Jean-Claude Driant, professeur à l’École d’urbanisme de Paris
Concrètement, les organismes de logements sociaux peuvent, s’ils le souhaitent, proposer à l’acquéreur une période de transition qui peut s’étaler jusqu’à dix ans, à partir de la vente du premier lot de l’immeuble, où le nouveau propriétaire n’est pas complètement copropriétaire. Cette période transitoire permettrait à l’acquéreur « de se familiariser avec le régime juridique de la copropriété, sans être soumis à certaines de ses contraintes, notamment financières », peut-on lire sur le site du gouvernement. « D’autre part, l’organisme HLM assurera seul la gestion des parties communes de l’immeuble, sans avoir à appliquer les règles relatives à la copropriété. Ainsi, il assumera seul la charge financière des gros travaux de l’immeuble, tandis que sa gestion sera simplifiée ».
Les bailleurs sociaux voyaient plus d’inconvénients que d’avantages à se séparer de leur parc de logements
Une vente égale plus de loyers
Jusqu’à ce jour, les bailleurs sociaux voyaient plus d’inconvénients que d’avantages à se séparer de leur parc de logements.

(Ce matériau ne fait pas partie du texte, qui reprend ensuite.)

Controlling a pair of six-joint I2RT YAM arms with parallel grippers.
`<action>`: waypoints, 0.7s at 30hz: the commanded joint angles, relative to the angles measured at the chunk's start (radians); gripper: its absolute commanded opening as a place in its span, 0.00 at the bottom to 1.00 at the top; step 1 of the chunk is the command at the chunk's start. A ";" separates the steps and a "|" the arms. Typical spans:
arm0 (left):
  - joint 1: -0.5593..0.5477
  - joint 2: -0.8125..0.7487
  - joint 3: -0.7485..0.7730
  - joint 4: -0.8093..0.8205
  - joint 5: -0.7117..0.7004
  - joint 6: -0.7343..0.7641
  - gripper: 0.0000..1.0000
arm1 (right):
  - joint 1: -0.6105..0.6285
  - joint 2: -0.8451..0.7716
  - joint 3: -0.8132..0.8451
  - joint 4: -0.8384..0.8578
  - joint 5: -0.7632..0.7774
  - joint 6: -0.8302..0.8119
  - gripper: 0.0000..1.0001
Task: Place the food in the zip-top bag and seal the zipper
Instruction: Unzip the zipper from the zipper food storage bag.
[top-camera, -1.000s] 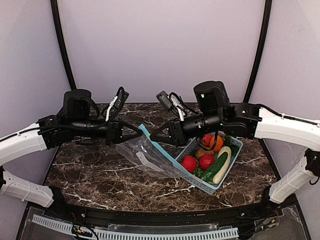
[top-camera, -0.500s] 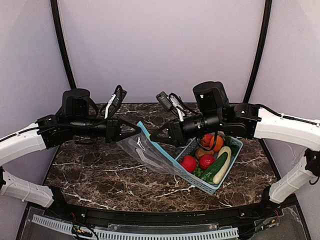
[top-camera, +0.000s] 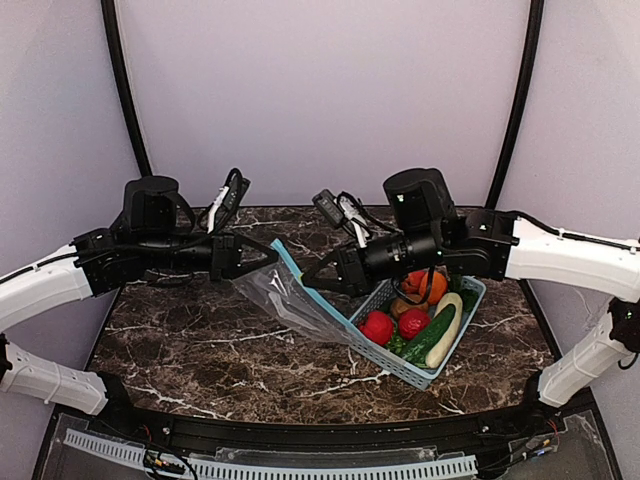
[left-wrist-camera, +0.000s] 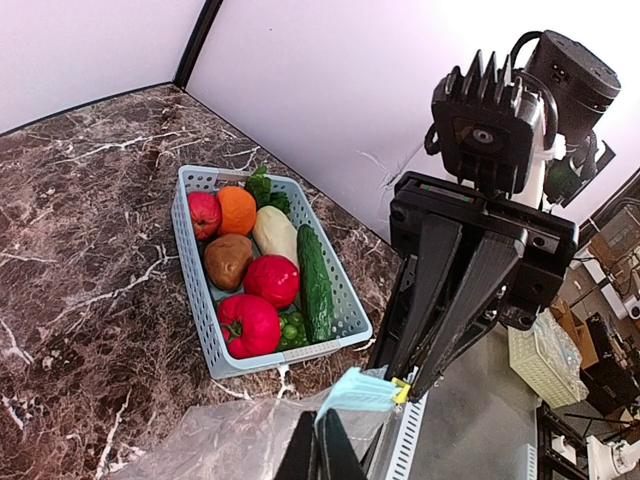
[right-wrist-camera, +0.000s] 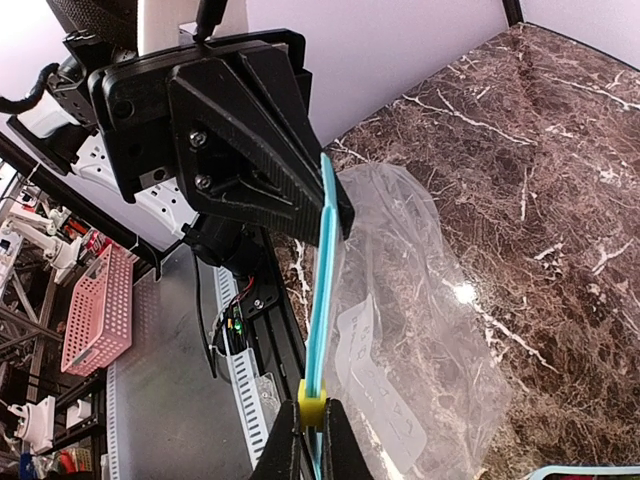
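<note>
The zip-top bag (top-camera: 285, 298), clear with a white label (right-wrist-camera: 385, 392), hangs in the air between both grippers and holds nothing. Its zipper (right-wrist-camera: 322, 280) is a light blue strip stretched from one gripper to the other. My left gripper (left-wrist-camera: 320, 445) is shut on one end of the strip. My right gripper (right-wrist-camera: 312, 425) is shut on the yellow slider (right-wrist-camera: 312, 402) at the other end. The food (left-wrist-camera: 272, 280) lies in a light blue basket (left-wrist-camera: 190, 268): red pieces, an orange, a brown potato, a cream squash, a cucumber and green pieces.
The basket (top-camera: 415, 375) stands on the dark marble table (top-camera: 200, 350) at the right, under the right arm. Black rails run along the table's near edge (top-camera: 300, 428). Purple walls close in the back and sides.
Both grippers have risen a little with the bag, and the left gripper has drawn back slightly to the left. The bag hangs higher off the table.
</note>
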 joint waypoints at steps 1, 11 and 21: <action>0.020 -0.014 0.002 -0.011 -0.036 -0.004 0.01 | 0.002 0.000 -0.024 -0.017 0.000 0.000 0.00; 0.040 -0.007 0.001 -0.026 -0.042 -0.011 0.01 | 0.003 -0.006 -0.051 -0.018 0.013 0.009 0.00; 0.070 -0.010 -0.005 -0.036 -0.026 -0.008 0.01 | 0.003 -0.022 -0.095 -0.020 0.030 0.025 0.00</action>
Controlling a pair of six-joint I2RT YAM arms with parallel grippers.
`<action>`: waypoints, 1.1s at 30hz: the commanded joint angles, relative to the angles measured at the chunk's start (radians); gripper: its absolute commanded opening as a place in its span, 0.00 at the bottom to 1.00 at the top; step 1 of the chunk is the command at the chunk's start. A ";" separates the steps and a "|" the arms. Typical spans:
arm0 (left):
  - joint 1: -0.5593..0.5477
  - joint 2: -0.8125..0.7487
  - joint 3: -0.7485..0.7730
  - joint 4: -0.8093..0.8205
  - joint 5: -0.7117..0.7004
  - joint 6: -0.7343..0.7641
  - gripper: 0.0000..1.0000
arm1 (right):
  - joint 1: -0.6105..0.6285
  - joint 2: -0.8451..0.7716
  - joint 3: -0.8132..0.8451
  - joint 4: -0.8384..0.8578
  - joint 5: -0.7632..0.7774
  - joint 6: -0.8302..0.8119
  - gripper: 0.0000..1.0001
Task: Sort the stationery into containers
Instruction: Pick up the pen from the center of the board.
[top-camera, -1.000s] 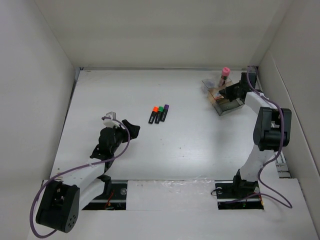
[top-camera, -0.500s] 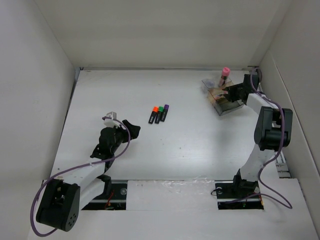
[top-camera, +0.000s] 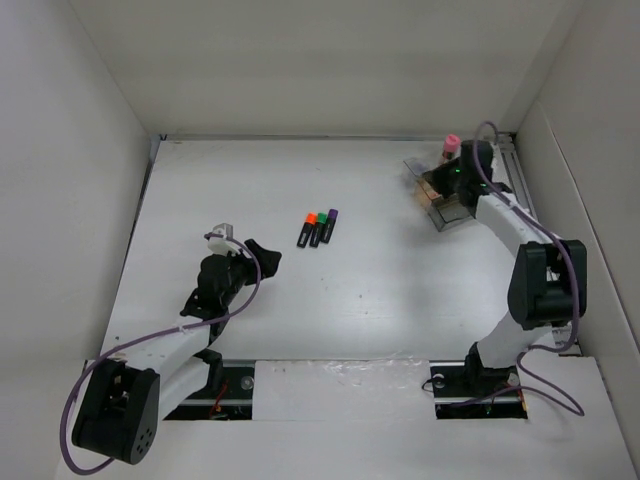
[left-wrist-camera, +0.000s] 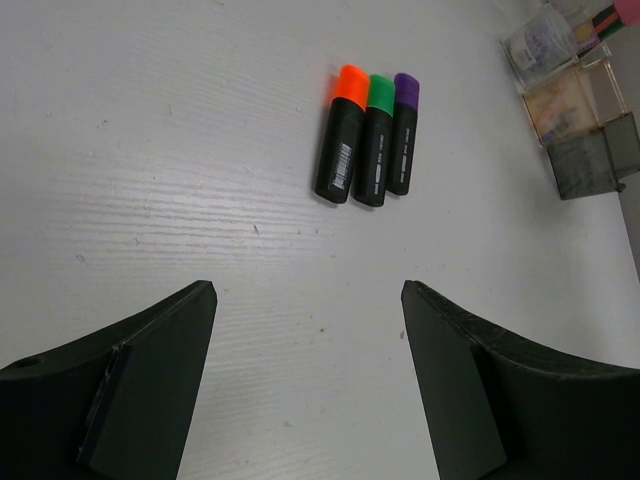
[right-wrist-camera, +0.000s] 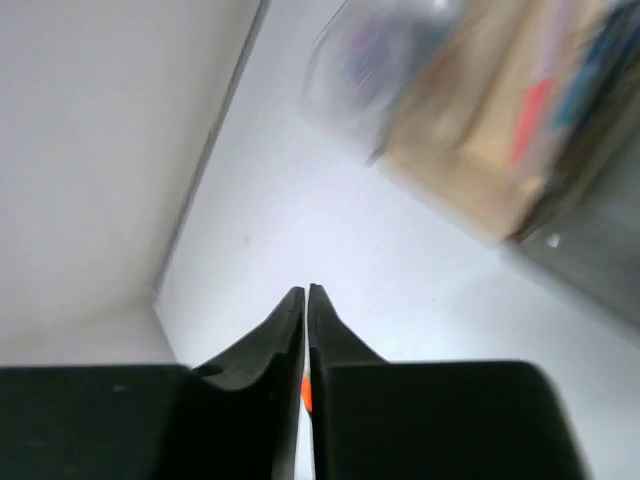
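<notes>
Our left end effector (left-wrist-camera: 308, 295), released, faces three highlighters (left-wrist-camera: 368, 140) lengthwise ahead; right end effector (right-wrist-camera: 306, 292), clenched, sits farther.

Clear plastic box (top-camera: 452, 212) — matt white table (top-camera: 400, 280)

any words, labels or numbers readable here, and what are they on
Nothing legible in any view.
Orange-capped black highlighter: white barcode label, too small to read.
Green-capped black highlighter, purple-capped black highlighter: pale print along barrels, too small to read.
Clear brownish plastic box: blurred, no text readable.
</notes>
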 joint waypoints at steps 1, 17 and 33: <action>-0.003 -0.025 0.028 0.051 0.016 0.006 0.72 | 0.208 -0.013 0.024 0.027 0.085 -0.108 0.04; -0.003 -0.039 0.019 0.028 -0.004 -0.004 0.72 | 0.631 0.384 0.408 -0.275 0.453 -0.289 0.47; -0.003 -0.020 0.019 0.037 -0.004 -0.004 0.72 | 0.668 0.531 0.520 -0.369 0.433 -0.347 0.48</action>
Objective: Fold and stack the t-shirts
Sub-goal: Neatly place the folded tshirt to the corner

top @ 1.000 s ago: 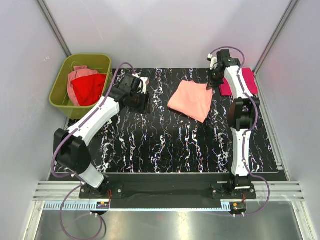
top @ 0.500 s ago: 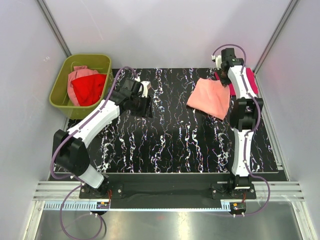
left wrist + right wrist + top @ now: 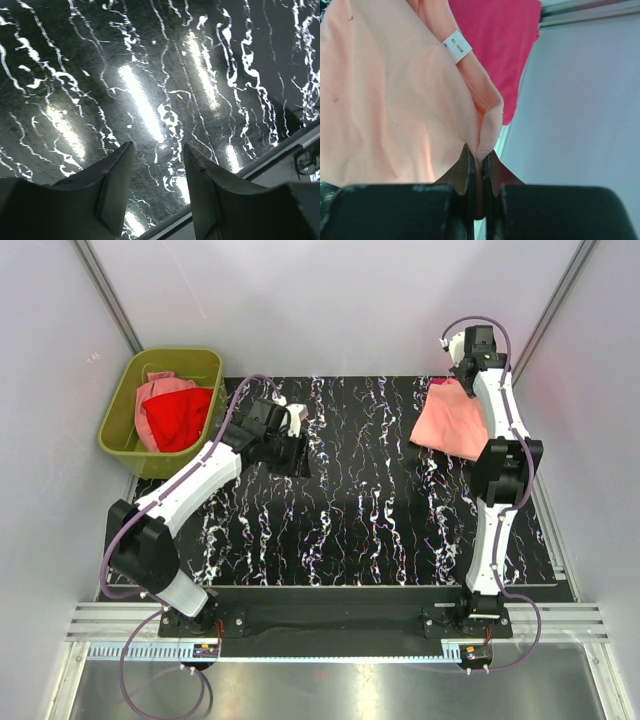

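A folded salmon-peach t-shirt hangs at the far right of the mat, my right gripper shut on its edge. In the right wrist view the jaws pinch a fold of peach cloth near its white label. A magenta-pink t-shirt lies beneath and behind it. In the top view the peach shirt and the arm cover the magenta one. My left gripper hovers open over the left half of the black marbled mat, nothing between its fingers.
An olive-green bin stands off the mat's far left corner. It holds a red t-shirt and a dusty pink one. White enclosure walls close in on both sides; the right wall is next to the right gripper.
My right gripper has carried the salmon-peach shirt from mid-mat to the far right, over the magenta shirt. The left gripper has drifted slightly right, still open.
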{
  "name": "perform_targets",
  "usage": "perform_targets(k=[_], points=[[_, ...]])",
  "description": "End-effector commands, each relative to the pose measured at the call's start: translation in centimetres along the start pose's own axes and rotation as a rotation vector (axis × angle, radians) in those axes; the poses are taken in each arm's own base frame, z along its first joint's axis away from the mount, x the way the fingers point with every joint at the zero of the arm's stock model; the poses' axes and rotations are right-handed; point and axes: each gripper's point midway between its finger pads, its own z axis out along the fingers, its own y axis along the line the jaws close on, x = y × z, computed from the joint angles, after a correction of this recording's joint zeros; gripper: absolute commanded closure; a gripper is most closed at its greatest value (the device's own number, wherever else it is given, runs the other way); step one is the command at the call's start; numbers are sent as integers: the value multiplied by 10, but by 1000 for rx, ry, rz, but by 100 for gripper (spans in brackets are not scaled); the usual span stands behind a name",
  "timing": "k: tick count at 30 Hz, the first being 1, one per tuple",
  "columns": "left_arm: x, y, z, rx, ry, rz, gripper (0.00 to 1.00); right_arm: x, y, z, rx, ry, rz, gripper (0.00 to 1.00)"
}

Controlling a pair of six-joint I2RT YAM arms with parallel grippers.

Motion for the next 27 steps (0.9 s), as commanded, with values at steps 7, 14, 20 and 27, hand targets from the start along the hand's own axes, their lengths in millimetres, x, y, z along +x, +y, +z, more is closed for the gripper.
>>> perform_targets(k=[7, 14, 20, 27], points=[[-7, -18, -10, 34, -54, 45, 51, -63, -59, -54, 173, -270, -87, 100], [-5, -21, -8, 47, -47, 49, 51, -64, -65, -37, 203, -261, -135, 100], [-5, -21, -8, 44, -43, 52, 51, -65, -80, -29, 227, -280, -143, 100], [-3, -21, -5, 41, -34, 52, 51, -66, -91, -11, 244, -304, -137, 100]])
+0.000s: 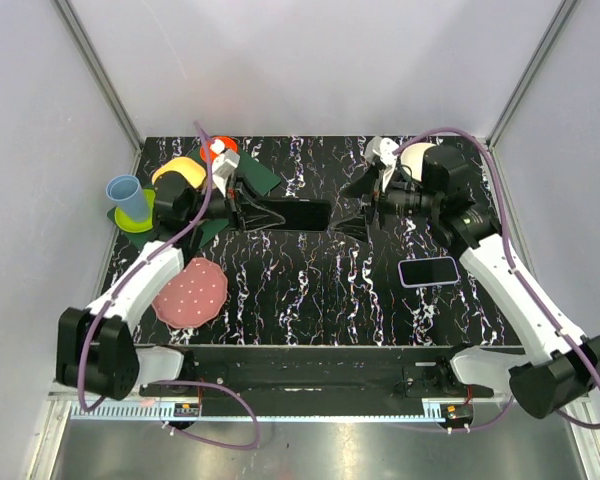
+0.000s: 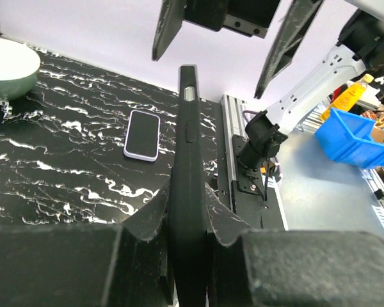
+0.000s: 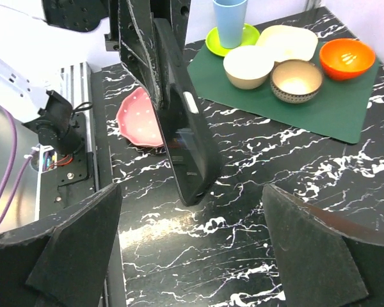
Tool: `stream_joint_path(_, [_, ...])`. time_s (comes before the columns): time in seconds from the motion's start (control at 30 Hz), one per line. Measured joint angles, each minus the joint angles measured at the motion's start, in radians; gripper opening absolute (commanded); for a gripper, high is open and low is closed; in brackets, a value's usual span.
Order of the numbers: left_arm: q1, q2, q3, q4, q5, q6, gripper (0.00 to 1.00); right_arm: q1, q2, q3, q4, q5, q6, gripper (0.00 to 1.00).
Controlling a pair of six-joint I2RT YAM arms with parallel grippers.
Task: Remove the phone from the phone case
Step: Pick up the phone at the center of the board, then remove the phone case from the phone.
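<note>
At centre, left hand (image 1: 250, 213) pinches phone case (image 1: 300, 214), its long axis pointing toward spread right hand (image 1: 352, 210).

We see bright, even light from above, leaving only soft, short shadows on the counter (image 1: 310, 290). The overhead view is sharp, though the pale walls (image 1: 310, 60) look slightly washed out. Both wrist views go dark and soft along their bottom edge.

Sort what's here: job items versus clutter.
Job: slim black phone case clamped edge-up in left gripper; open right gripper; lilac-rimmed phone lying apart, probably.
Clutter: pink dotted plate; tall blue cup; lime saucer; orange bowl; dark green mat.
</note>
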Motion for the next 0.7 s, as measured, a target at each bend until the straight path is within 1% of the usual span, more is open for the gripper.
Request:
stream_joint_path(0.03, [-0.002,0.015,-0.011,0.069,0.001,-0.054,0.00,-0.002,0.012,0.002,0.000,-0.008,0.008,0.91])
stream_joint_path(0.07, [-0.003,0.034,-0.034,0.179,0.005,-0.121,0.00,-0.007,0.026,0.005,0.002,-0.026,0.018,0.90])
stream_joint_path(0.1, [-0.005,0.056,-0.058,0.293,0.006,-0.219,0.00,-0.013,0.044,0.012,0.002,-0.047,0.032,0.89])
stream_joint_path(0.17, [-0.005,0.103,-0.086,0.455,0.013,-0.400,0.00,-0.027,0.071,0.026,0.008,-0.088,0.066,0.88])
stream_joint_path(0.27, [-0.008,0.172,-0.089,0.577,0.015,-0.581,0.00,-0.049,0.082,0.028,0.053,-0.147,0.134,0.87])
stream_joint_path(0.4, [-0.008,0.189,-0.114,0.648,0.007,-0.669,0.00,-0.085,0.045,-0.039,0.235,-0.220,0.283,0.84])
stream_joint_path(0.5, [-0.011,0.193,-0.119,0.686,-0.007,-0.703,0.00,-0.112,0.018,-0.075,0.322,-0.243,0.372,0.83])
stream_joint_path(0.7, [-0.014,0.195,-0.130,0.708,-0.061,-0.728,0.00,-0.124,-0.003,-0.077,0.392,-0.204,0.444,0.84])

« Ce patrimoine rapporte de l’argent, surtout quand les crédits ont été remboursés. Pourquoi s’en séparer ? », précise Jean-Claude Driant, professeur d’urbanisme. Mais, depuis 2017, la dette financière imposée aux bailleurs sociaux, obligés de puiser dans leurs ressources, a changé la donne. La motivation des 71 organismes qui ont rejoint l’ONV mise en place par Action Logement relève sans doute de cette préoccupation financière.
EN SAVOIR PLUS
Dans un article publié en novembre dernier, La Lettre du cadre faisait un point sur le dispositif de report du transfert de la copropriété. En voici un extrait.
"Parties communes : découper pour mieux vendre
Parmi les nombreuses mesures d’adaptation et de simplification, l’une d’elles vise à autoriser une clause au contrat de vente par un organisme HLM à une personne physique d’un logement situé dans un immeuble destiné à être soumis au statut de la copropriété, cette clause permettant de « différer le transfert de propriété de la quote-part de parties communes à l’acquéreur jusqu’à l’expiration d’une période ne pouvant excéder dix ans à compter de la dernière de ces ventes intervenues dans l’immeuble, en prévoyant la possibilité d’une décote du prix de vente ».
Concrètement, il s’agit pour les organismes HLM propriétaires d’immeubles de logements locatifs sociaux, de proposer à la vente un ou plusieurs logements en accession, tout en maintenant un statu quo temporairement s’agissant des modalités de gestion immobilière. L’ordonnance n° 2019-418 du 7 mai 2019 « relative à la vente de logements appartenant à des organismes d’habitations à loyer modéré à des personnes physiques avec application différée du statut de la copropriété » a ainsi introduit huit nouveaux articles au sein du code de la construction et de l’habitation, organisant ce transfert différé (art. L.443-15-5-1 à L. 443-15-5-8).